WCRP-CORDEX / cordex-cmip6-cv

Controlled Vocabulary (CV) for use in CORDEX
BSD 3-Clause "New" or "Revised" License
1 stars 6 forks source link

`source_id`: what info is required for registration? #4

Closed larsbuntemeyer closed 6 months ago

larsbuntemeyer commented 2 years ago

Inherited from CMIP6, we have, e.g.,

{
    "source_id": {
        "REMO2020": {
            "activity_participation": [
                "CORDEX"
            ],
            "cohort": [
                "Registered"
            ],
            "institution_id": [
                "GERICS"
            ],
            "label":"REMO2020",
            "license":"REMO2020 data produced by GERICS is licensed under a Creative Commons Attribution 4.0 International License (CC BY 4.0; https://creativecommons.org/licenses/by/4.0/). Consult https://pcmdi.llnl.gov/CMIP6/TermsOfUse for terms of use governing input4MIPs output, including citation requirements and proper acknowledgment. Further information about this data, including some limitations, can be found via the further_info_url (recorded as a global attribute in this file). The data producers and data providers make no warranty, either express or implied, including, but not limited to, warranties of merchantability and fitness for a particular purpose. All liabilities arising from the supply of the information (including any liability arising in negligence) are excluded to the fullest extent permitted by law.",
            "model_component":{
                "aerosol":{
                    "description":"CLASSIC (v1.0)",
                    "native_nominal_resolution":"250 km"
                },
                "atmos":{
                    "description":"",
                    "native_nominal_resolution":"250 km"
                },
                "atmosChem":{
                    "description":"none",
                    "native_nominal_resolution":"none"
                },
                "land":{
                    "description":"",
                    "native_nominal_resolution":"250 km"
                },
                "landIce":{
                    "description":"",
                    "native_nominal_resolution":"none"
                },
                "ocean":{
                    "description":"prescribed",
                    "native_nominal_resolution":"100 km"
                },
                "ocnBgchem":{
                    "description":"",
                    "native_nominal_resolution":"100 km"
                },
                "seaIce":{
                    "description":"prescribed",
                    "native_nominal_resolution":"100 km"
                }
            },
            "release_year":"2022",
            "source_id": "REMO2020"
        }
    }
}
larsbuntemeyer commented 2 years ago

should we keep model_components?. This informations is condensed during creation of the CV file, e.g., into:

 "source_id":{
            "REMO2020":{
                "activity_participation":[
                    "CORDEX"
                ],  
                "cohort":[
                    "Registered"
                ],  
                "institution_id":[
                    "GERICS"
                ],  
                "license":"REMO2020 data produced by GERICS is licensed under a Creative Commons Attribution 4.0 International License (CC BY 4.0; https://creativecommons.org/licenses/by/4.0/).

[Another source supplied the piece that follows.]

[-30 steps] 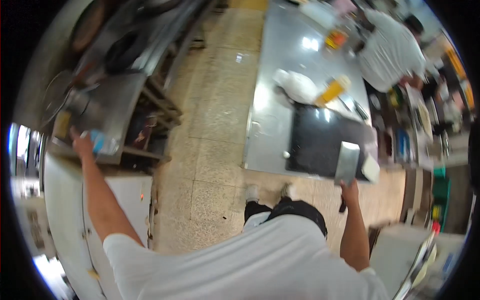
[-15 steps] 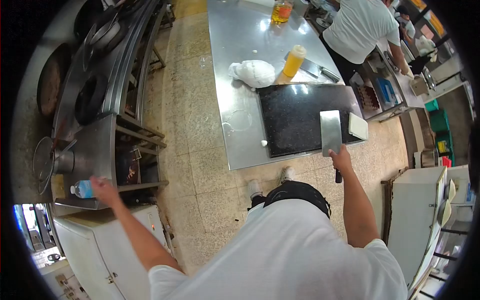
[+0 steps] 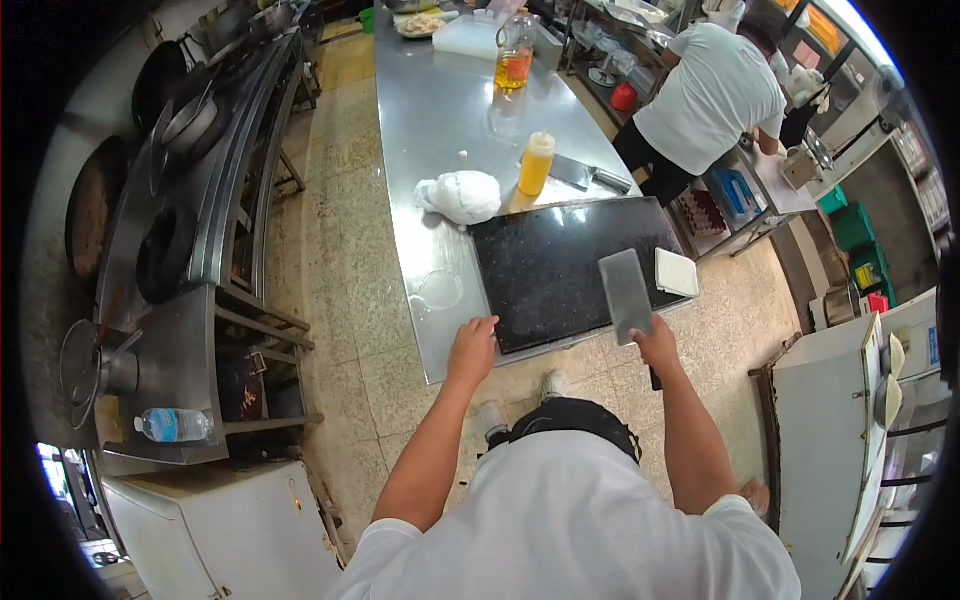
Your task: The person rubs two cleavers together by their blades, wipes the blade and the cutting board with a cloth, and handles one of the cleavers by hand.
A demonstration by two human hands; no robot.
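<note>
In my right hand (image 3: 656, 345) is a cleaver (image 3: 625, 292), its broad blade above the right part of a black board (image 3: 560, 270). My left hand (image 3: 472, 352) is at the board's near left corner, over the table edge. Its fingers are drawn together, and what they hold, if anything, is hidden. A white block-like piece (image 3: 676, 273) rests at the board's right end. Behind the board are a crumpled white bundle (image 3: 465, 197), a squeeze bottle of yellow liquid (image 3: 536, 165) and another knife (image 3: 572, 172) lying flat.
The steel table (image 3: 430, 240) stretches away, with an oil bottle (image 3: 514, 60) farther back. A water bottle (image 3: 175, 425) lies on the left counter, near woks (image 3: 168, 255). A person (image 3: 710, 95) in a white shirt bends over the right counter. A white cabinet (image 3: 815, 420) stands at right.
My left hand has left the water bottle, now lying on the left counter, and come to the board's corner, where a small white bit showed before. My right hand still holds the cleaver.
</note>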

Consult https://pcmdi.llnl.gov/CMIP6/TermsOfUse for terms of use governing input4MIPs output, including citation requirements and proper acknowledgment. Further information about this data, including some limitations, can be found via the further_info_url (recorded as a global attribute in this file). The data producers and data providers make no warranty, either express or implied, including, but not limited to, warranties of merchantability and fitness for a particular purpose. All liabilities arising from the supply of the information (including any liability arising in negligence) are excluded to the fullest extent permitted by law.",
                "source_id":"REMO2020",
                "source":"REMO2020 (2022): \naerosol: CLASSIC (v1.0)\natmos: HadGAM2 (r1.1, N96; 192 x 145 longitude/latitude; 38 levels; top level 39255 m)\natmosChem: none\nland: CABLE2.4\nlandIce: none\nocean: ACCESS-OM2 (MOM5, tripolar primarily 1deg; 360 x 300 longitude/latitude; 50 levels; top grid cell 0-10 m)\nocnBgchem: WOMBAT (same grid as ocean)\nseaIce: CICE4.1 (same grid as ocean)"
            }   
        },  
gnikulin commented 2 years ago

In general, we can keep the CMIP6 template with some updates (e.g. lake model) and perhaps we don't need "native_nominal_resolution" as it's not a constant and depends on resolution of a domain (e.g. EUR-44 or EUR-11).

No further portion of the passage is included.